— I very nearly didn’t write this: the topic was rather difficult for me. But sometimes, things need to be said, a voice wants to be heard. And sometimes, the more your mind resists your heart’s desire for openness, the more you need to push back, with all your strength, and fight to let yourself just be you… —
This post is for many people. It is for those who have poked their heads around the well-being scene, come across the word “Tantra”, and then, after some frantic Googling, become puzzled as to what any events prefixed by this word might specifically involve. It is for those who feel, for whatever reason, uncomfortable with expressing themselves and uncomfortable in their bodies: whether or not that discomfort has any link with sex or sexuality. Perhaps, as I write this from a personal and feminine perspective, it is for women: particularly those who have felt trapped in their relationships, unable to express their desires, or caught in the “mould” that they feel society has formed for them. But, I hope that whoever is reading, will find something useful in my sharing, and feel armed with the confidence to explore the world of Tantra – if that is where the heart leads.
I’ve wanted to write about Tantra ever since my first experience of it at a festival, which brought about a profound shift in my relationship with my own body, and my relationships and connections with others. But it took a while until I was comfortable enough to write this article: because irrespective of how I act in private, saying certain things in public, in a society that can be judgmental and isolating, is another matter.

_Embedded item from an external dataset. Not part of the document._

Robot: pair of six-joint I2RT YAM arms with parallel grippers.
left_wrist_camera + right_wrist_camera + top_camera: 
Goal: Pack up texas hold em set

Yet in a peculiar way, as my reluctance built up, I realised more and more the importance of breaking past this resistance: to defy those rules embedded in my mind and the detrimental perceptions which prevented me from truly being comfortable with myself. Also, from speaking with others (women in particular), I realised that many of the fears and discomforts I had about my body were certainly not unique. So, I finally decided that I wanted to reach out and share my experiences.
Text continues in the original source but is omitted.